MAS DE CIEN PALABRAS Y UNA MIRADA
La farola que soñaba con ser faro
Siempre presumió de aquella curva.
La farola que alumbraba aquel camino que llevaba a la ermita
estaba orgullosa de su emplazamiento.
Frente al océano infinito. Sobre el acantilado que protegía
el acceso al puerto de aquel pueblo marinero. Viendo cada tarde como el sol
desaparecía tragado por las aguas de ese océano siempre distinto, siempre
cambiante, siempre magnífico.
Desde ese lugar veía cada mañana como abandonaban el refugio
seguro del puerto los barcos de los pescadores que se hacían a la mar con las
primeras luces del alba para no regresar hasta la caída del sol. Y así cada
día, hiciera bueno o malo, estuviese la mar en calma o agitada por sus
demonios. Muy pocas veces, solo en las situaciones más extremas, dejaban de
salir a buscar el sustento para sus familias.

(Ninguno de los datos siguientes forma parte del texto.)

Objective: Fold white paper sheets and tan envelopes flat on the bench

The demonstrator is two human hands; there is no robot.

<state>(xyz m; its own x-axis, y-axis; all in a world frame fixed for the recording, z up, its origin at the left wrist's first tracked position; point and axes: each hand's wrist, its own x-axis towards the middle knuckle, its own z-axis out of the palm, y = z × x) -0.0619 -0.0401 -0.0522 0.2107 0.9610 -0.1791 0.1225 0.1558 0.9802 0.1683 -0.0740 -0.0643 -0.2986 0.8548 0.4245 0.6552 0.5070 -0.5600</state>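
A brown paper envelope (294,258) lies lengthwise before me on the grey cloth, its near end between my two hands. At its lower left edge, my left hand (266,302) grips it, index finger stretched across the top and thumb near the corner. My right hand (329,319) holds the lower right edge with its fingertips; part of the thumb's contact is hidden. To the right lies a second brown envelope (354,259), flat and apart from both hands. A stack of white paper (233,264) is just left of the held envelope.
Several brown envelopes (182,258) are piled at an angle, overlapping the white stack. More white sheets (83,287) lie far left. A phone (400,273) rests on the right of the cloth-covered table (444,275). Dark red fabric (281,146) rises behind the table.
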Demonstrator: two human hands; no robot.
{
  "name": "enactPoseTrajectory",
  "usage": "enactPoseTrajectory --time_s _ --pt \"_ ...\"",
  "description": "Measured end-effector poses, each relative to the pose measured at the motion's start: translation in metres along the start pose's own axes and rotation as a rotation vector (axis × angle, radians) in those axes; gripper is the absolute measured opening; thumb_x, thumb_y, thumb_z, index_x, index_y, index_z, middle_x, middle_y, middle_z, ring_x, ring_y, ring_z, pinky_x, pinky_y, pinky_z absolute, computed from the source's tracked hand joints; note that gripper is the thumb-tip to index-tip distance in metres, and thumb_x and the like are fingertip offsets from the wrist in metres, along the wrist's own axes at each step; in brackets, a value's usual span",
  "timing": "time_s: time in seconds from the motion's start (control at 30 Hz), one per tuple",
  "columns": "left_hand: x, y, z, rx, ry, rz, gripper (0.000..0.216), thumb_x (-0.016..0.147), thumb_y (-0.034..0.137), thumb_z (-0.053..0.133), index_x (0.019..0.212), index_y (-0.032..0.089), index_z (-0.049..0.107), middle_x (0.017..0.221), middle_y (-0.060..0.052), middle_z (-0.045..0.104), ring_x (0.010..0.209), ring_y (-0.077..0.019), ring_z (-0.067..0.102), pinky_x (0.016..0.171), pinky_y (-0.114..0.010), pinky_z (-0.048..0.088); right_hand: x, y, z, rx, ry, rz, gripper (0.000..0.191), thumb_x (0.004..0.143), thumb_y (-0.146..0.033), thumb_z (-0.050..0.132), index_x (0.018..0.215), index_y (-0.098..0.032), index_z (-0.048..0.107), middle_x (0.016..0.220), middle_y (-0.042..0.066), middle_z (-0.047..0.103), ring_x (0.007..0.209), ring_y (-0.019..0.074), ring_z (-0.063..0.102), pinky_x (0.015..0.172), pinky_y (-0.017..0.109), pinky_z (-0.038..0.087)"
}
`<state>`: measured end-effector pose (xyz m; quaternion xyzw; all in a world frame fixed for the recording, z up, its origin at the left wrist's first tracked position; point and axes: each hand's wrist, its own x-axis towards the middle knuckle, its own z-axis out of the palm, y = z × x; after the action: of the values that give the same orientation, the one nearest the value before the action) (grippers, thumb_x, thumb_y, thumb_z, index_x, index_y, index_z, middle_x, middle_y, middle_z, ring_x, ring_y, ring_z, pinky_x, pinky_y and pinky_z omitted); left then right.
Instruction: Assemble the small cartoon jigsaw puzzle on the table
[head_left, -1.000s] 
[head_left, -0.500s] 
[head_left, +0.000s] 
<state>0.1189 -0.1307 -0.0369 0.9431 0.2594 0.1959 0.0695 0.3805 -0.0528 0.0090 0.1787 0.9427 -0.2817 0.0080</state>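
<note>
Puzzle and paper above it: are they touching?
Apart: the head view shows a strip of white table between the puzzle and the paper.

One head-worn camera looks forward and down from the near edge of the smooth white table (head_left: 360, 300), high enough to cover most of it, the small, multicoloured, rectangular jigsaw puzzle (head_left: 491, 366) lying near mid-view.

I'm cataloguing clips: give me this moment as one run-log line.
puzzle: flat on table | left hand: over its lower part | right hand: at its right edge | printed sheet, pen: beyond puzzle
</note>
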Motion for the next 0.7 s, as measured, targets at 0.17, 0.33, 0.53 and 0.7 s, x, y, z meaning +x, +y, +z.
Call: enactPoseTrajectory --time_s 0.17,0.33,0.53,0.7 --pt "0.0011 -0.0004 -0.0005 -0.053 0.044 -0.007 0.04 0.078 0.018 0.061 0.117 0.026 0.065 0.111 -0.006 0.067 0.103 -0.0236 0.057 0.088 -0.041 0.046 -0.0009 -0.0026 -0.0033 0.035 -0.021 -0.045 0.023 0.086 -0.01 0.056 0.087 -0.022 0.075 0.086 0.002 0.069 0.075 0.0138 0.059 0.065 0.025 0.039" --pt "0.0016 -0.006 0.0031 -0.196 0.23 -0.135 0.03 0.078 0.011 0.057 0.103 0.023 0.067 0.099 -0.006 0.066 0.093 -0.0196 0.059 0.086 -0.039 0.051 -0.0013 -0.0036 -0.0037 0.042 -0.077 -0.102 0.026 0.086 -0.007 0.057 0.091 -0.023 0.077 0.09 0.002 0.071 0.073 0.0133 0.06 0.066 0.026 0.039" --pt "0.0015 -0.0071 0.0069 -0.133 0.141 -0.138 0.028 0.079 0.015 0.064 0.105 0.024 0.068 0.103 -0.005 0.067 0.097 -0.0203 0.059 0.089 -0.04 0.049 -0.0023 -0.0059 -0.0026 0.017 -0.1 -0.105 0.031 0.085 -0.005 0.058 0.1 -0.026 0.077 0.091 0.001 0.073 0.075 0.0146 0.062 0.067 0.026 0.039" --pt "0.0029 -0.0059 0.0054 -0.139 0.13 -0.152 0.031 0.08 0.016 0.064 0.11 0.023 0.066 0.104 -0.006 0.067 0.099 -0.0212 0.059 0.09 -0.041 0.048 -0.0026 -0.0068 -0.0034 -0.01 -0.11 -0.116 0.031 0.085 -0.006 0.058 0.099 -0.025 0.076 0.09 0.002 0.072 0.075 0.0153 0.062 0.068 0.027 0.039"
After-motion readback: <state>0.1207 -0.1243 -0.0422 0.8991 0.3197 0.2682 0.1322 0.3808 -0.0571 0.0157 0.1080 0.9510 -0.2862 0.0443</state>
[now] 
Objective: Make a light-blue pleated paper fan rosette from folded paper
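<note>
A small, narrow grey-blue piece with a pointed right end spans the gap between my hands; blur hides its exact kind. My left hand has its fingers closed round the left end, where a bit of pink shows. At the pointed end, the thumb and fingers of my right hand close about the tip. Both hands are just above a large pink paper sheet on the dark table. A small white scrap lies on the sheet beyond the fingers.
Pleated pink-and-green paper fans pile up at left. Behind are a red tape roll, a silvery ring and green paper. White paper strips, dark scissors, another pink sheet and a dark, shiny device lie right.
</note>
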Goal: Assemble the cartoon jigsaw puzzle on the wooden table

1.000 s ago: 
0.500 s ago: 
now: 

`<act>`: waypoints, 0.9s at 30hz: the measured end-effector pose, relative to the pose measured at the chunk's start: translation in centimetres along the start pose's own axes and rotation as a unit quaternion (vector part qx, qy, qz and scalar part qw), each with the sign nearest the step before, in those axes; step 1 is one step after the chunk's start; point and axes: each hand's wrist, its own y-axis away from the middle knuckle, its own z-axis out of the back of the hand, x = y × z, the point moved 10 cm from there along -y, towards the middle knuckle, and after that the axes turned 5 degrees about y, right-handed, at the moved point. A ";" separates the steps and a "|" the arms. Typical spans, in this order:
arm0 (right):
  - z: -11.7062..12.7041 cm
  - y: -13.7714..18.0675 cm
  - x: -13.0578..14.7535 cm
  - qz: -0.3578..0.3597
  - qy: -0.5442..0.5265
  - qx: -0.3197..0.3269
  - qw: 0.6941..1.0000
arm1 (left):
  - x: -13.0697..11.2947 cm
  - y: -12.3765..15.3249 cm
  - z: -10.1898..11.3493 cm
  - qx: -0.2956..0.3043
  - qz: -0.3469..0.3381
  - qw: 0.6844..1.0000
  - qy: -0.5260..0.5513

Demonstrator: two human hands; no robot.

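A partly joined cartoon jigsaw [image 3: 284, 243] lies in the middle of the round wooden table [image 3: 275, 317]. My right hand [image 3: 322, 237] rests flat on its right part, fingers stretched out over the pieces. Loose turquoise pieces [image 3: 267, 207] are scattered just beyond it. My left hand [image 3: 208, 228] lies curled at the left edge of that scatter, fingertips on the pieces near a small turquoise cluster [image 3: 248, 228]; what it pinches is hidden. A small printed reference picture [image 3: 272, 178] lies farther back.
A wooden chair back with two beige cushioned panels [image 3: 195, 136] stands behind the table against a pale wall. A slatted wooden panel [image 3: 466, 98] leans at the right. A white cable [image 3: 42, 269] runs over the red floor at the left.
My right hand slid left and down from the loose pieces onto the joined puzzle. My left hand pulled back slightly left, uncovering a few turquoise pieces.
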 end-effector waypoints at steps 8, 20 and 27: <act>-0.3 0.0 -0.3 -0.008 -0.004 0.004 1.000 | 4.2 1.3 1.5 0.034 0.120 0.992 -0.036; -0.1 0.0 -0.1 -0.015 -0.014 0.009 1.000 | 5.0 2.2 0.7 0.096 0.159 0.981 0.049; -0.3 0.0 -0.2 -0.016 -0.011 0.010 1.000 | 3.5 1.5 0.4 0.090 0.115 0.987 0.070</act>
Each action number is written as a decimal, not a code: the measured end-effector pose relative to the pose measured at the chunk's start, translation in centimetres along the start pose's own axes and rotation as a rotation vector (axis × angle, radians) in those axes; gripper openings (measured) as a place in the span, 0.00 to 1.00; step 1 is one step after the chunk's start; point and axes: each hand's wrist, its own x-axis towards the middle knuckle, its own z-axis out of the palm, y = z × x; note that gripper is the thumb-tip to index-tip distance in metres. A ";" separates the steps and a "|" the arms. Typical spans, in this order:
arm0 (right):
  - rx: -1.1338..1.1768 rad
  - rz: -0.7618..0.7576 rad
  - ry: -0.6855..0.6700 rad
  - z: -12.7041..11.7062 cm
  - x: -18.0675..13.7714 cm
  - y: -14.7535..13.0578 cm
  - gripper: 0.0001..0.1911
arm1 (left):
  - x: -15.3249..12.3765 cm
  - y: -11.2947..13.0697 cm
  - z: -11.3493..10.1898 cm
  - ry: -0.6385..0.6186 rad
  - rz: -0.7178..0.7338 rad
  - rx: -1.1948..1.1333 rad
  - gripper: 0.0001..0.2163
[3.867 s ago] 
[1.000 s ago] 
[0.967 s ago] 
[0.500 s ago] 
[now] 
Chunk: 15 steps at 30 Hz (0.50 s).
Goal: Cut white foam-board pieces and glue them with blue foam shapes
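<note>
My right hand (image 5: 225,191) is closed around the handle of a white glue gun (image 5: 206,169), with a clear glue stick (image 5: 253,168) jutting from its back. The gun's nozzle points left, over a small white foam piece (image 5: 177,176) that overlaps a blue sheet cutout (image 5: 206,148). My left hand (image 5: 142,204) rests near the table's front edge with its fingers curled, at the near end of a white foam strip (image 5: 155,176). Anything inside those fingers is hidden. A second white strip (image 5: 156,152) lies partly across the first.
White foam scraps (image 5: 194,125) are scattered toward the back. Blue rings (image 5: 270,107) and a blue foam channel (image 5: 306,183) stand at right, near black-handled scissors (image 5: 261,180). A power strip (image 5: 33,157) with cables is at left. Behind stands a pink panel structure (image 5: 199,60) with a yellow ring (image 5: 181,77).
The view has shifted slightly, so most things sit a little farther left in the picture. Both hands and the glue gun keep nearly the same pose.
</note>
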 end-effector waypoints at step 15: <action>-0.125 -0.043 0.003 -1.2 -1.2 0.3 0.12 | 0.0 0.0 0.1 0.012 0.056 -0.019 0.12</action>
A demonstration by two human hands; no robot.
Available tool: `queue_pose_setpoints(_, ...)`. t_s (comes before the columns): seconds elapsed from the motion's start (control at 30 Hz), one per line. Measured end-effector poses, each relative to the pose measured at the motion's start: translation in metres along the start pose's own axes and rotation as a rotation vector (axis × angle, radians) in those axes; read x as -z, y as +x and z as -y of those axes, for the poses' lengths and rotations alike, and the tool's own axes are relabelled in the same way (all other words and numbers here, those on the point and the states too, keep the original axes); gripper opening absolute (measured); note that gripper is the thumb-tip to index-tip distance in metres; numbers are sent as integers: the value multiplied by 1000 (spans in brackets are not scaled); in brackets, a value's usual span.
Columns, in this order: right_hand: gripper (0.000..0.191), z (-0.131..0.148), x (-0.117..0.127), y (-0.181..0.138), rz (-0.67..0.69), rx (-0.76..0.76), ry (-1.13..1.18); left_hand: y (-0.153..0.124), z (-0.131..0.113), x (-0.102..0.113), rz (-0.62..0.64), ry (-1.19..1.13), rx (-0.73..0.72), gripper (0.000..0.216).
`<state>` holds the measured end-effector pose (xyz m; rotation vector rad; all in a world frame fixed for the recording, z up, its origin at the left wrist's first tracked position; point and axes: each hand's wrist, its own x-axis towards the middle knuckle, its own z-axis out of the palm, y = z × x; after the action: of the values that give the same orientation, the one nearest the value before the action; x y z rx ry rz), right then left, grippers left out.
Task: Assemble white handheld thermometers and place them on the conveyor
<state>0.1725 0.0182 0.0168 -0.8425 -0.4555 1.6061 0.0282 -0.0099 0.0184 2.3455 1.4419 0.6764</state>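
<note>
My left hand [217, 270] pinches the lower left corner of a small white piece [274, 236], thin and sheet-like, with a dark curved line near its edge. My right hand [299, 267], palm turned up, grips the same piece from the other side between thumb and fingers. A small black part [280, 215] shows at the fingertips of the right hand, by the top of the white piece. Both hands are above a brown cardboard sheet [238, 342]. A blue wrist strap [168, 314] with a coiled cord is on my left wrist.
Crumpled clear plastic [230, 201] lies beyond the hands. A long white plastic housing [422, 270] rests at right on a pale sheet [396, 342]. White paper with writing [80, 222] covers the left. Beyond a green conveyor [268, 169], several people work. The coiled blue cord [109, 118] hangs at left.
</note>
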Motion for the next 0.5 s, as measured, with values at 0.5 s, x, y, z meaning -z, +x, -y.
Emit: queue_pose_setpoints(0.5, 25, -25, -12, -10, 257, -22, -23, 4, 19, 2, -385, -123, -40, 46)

Desde ahí también veía los fines de semana a un rapaz,
adentrarse en las aguas abiertas para lanzar sus aparejos desde un humilde bote
que manejaba con habilidad pese a su corta edad ayudado de un par de remos. No
se alejaba mucho del abrigo de la costa. Buscaba aquellos sitios donde conocía
que la faena sería más productiva. Estaba unas horas fondeado allí y antes de
que el sol empezase a teñir el cielo de color púrpura regresaba al abrigo del
puerto.
La farola desde aquel emplazamiento, soñaba con ser un
apuesto y esbelto faro, que guiase a los pescadores de vuelta a casa. Pero la
verdad sea dicha, es que lucía en muy contadas ocasiones. Sólo cuando la fiesta
mayor requería de su uso porque la romería que subía hasta la ermita pasaba por
aquel camino. Eso, y cuando se celebraba alguna función religiosa y el tiempo
tornaba aquellos cielos en negros nubarrones haciéndose la noche de día. El resto del tiempo, aquella
farola, como las que iniciaba el camino, cuesta abajo y la que estaba a la
entrada de la ermita, permanecían apagadas como meros ornamentos del camino.
Una tarde de domingo cualquiera, aquella farola que soñaba
con ser faro, vio como siempre al zagal con su pequeño bote salirse a las aguas
abiertas. La tarde era agradable y el sol caldeaba los últimos días del
invierno. El muchacho cuando alcanzó el que era su caladero, lanzó el ancla,
largó los aparejos de pesca y se tumbó sobre el banco a recibir la tibia
caricia del sol. La farola desde arriba vio como se quedaba dormido con el
suave arrullo del mar meciendo la barca.
La tarde avanzaba y el muchacho seguía plácidamente dormido,
cuando de pronto, casi de improviso, una fina capa de niebla se fue extendiendo
sobre la superficie del agua, haciéndose más y más espesa cuanto más avanzaba
la tarde. La farola perdió rápidamente la visión de la barca, engullida por una
bruma blanca y brillante que relucía desde arriba iluminada aún por el sol.
Mientras, en la barca, el joven pescador se despertó
sobresaltado por la humedad sobre su rostro, y descubrió asustado que todo el
horizonte había desaparecido engullido por una niebla blanca y brillante que no
dejaba ver nada y hacía daño a los ojos. Un sudor frío se unió a la humedad que
la niebla dejaba sobre su cuerpo. Sin referencias, solo en mitad de la niebla
el riesgo de remar en la dirección equivocada le podría llevar hacia los
arrecifes del acantilado o lo que era aún peor mar adentro alejándose de la
costa.
Y entonces ocurrió. La farola que quería ser faro recibía
los últimos rayos del sol que se ponía en el horizonte, por encima de la niebla,
y éstos se reflejaron en los cristales que protegían la lámpara, creando un
destello que percibió el menudo pescador a través de la niebla. Al mirar al
cielo, vio brillar un punto más blanco entre la niebla y recordó la farola
sobre el acantilado de la ermita.
Rápidamente recogió los aparejos, y con la referencia de
aquel destello, enfiló hacia el puerto, llegando sano y salvo.
Aquella tarde, la farola que soñaba ser faro, cumplió su
sueño, y dirigió con sus reflejos al joven marinero de vuelta a casa.